### [What is needed]
The expected output is each line below containing "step", copied in full.

### [Stored data]
━━━━━━━━━━━━━━━━━━━━━━━━━━━━━━

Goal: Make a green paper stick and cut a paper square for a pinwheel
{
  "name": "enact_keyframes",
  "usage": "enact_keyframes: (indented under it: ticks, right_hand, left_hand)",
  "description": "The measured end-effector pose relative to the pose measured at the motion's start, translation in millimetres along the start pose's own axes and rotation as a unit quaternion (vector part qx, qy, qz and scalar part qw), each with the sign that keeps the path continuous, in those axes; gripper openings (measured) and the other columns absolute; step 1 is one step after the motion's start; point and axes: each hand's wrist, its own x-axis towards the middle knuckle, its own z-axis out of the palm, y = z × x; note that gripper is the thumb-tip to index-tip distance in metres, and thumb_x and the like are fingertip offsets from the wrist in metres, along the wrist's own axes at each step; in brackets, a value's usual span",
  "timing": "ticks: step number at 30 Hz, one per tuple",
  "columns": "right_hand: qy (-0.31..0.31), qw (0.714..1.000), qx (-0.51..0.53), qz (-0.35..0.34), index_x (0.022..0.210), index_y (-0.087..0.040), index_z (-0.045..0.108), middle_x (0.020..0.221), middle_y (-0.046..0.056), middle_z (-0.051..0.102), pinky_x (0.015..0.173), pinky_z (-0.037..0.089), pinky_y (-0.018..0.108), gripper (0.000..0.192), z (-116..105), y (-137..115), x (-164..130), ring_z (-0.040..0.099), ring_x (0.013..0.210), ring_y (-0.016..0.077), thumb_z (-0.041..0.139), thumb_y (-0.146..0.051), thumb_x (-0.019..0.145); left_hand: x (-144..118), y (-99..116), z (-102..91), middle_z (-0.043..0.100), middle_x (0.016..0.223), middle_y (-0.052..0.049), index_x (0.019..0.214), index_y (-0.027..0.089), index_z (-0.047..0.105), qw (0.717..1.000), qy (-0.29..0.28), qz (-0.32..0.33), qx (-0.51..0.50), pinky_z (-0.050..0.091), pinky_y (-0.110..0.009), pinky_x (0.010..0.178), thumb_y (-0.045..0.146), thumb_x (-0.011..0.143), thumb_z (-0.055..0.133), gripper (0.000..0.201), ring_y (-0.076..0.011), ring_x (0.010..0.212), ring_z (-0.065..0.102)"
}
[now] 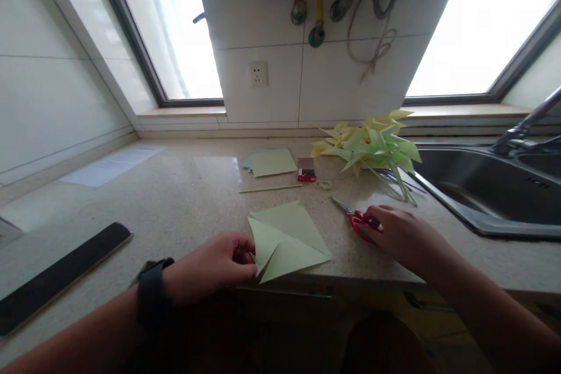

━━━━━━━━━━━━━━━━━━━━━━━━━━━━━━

### [Written answer]
  "description": "The measured end-effector pose relative to the pose measured at the motion's start, translation in millimetres along the start pose's own axes and rotation as a unit quaternion (vector part qx, qy, qz and scalar part qw), each with the sign that keeps the path continuous, in those axes; gripper openings (measured) and the other columns absolute; step 1 is one step after the motion's start; point and axes: each hand's wrist, its own x-axis towards the middle knuckle, its own z-axis out of the palm, y = z × x; note that gripper is the thumb-tip to index-tip distance in metres, and thumb_x and the like are fingertip offsets from the wrist in metres, along the wrist's own axes at each step; in brackets, a value's usual span",
  "timing": "ticks: step number at 30 Hz, one per tuple",

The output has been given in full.